As human beings, you and I were created with both a brain and a heart—with intellect and with emotion. True Christianity speaks to both these capacities, revealing truth about God while also teaching us to love both our God and our neighbor. Yet because Christians are still individual people, with our own characteristic strengths and weaknesses, for many of us either the intellectual or the emotional comes more naturally than the other.
In my own part of the church, as we rightly emphasize the importance of theological study, we are often in danger of sliding into a dry knowledge of abstract truths with little joy or love to go along with them. Yet, as James warns, “You believe that God is one. You do well; the demons also believe, and shudder” (2:19). Theological knowledge by itself just isn’t enough; it can neither satisfy our souls nor put us in right relation to our God.
When we recognize that our Christian life is out of balance—that we have a full head above a cold heart, or at least a tendency in that direction—it is natural to seek to rebalance ourselves by trying to stir up warmth in our own hearts. We buy devotional books which are long on feeling and short on theology, or we sit through worship desperately sifting the singing and preaching for little embers of emotion which may fire our own hearts. We try to will ourselves to feel by raw effort, and usually all we end up feeling is tired and discouraged.
If I just described you, perhaps the most useful thing you can do right now is to stop trying… or rather, to stop trying in that particular direction. The funny thing about emotional warmth is that we can rarely get there by the most direct route. The door marked “Emotion” is probably not the best way to the furnace room of your own heart.
If you love someone else, did that affection and delight grow from sitting around trying to stir up feelings for them, or from living life with them? I love my wife because we’ve walked together through fun times and hard times; because we’ve shared a thousand little conversations over coffee in the morning or while driving together late at the night. My love for my little girls has grown out of roughhousing on the floor and applying bandaids to scrapes and explaining what lizards eat and where birds sleep. Shared experience is the soil from which real emotion grows.

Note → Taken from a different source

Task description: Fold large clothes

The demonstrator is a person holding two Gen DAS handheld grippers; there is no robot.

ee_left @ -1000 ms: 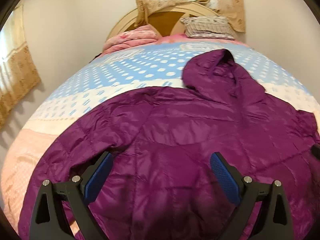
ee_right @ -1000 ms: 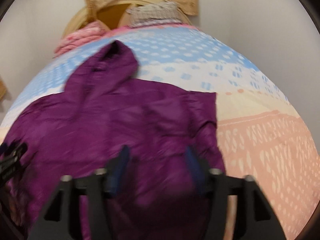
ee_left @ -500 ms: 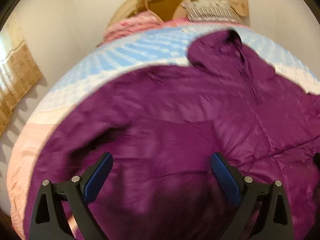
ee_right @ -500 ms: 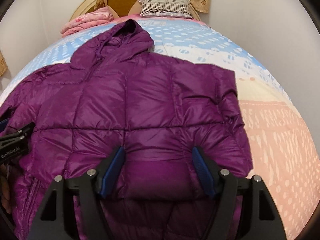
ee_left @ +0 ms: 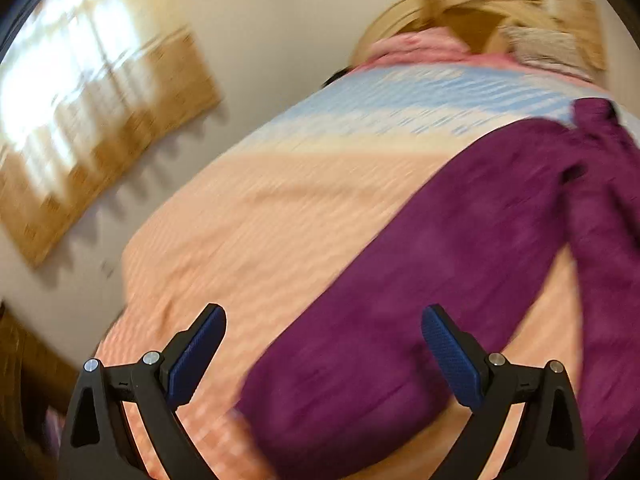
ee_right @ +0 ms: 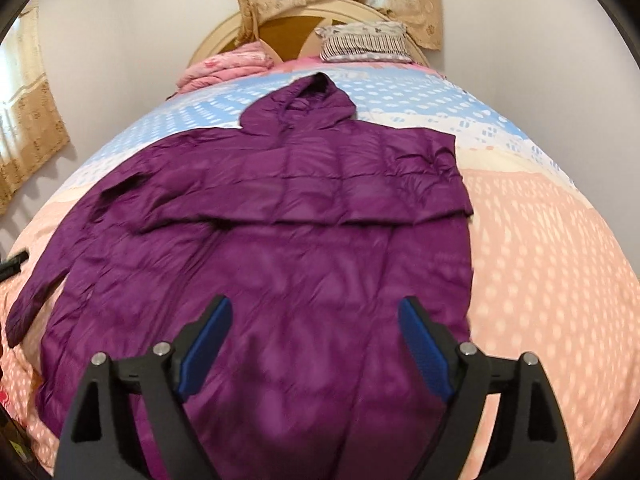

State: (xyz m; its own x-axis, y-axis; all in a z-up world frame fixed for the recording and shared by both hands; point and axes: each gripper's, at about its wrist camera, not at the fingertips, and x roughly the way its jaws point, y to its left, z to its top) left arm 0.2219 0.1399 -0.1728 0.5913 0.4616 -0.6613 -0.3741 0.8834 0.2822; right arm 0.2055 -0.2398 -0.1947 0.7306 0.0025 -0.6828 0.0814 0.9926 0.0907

But what does shared experience look like when I desire to grow in my love for, and delight in, a supernatural, transcendent Spirit? More than anything else, it looks like obedience. When James warned against mere abstract theological knowledge, his antidote was not emotionality but obedience: “just as the body without the spirit is dead, so also faith without works is dead” (2:26). Jesus commanded his disciples, “If you love Me, you will keep My commandments” (John 14:15).
There are two key ways in which the pursuit of obedience warms our hearts toward God: in the dependence of struggle, and in the delight of victory.
You cannot obey God by your own strength and effort. The pursuit of obedience requires meditation on God’s word to know his will for us and dependence upon his Spirit to enable us to do what our flesh resists. We could grow in knowledge by reading a theology book for an hour in the evening and then ignoring God the other 23 hours of the day, but the struggle of obedient living keeps us constantly aware of our God as our guide and helper. It is no coincidence that after Jesus called his disciples to obey him in love, he promised to send them “another Helper… the Spirit of truth” who would abide with them forever (John 14:16-17). Do you want a continual sense of the Holy Spirit’s presence within you? Seek to obey, and cry out for help every time it’s hard. The dependent struggle of obedience will teach you about your God and his faithfulness like nothing else can.
But the obedience of faith is not a dull state of continual, static struggle. As you pursue obedience in dependence upon the Spirit, your path will be illuminated by joyful flashes of victory as dead, crushing habits and sudden, sharp temptations are overcome by the renovating power of God in you! Having described his own bitter struggle with sin in Romans 7, Paul wondered rhetorically who could free him from “the body of this death” and turned to doxology: “Thanks be to God through Jesus Christ our Lord!” (7:24-25). Then in Romans 8 he describes the victory we have now in union with Christ.
But if the Spirit of Him who raised Jesus from the dead dwells in you, He who raised Christ Jesus from the dead will also give life to your mortal bodies through His Spirit who dwells in you. So then, brethren, we are under obligation, not to the flesh, to live according to the flesh—for if you are living according to the flesh, you must die; but if by the Spirit you are putting to death the deeds of the body, you will live. For all who are being led by the Spirit of God, these are sons of God (Rom. 8:11-14).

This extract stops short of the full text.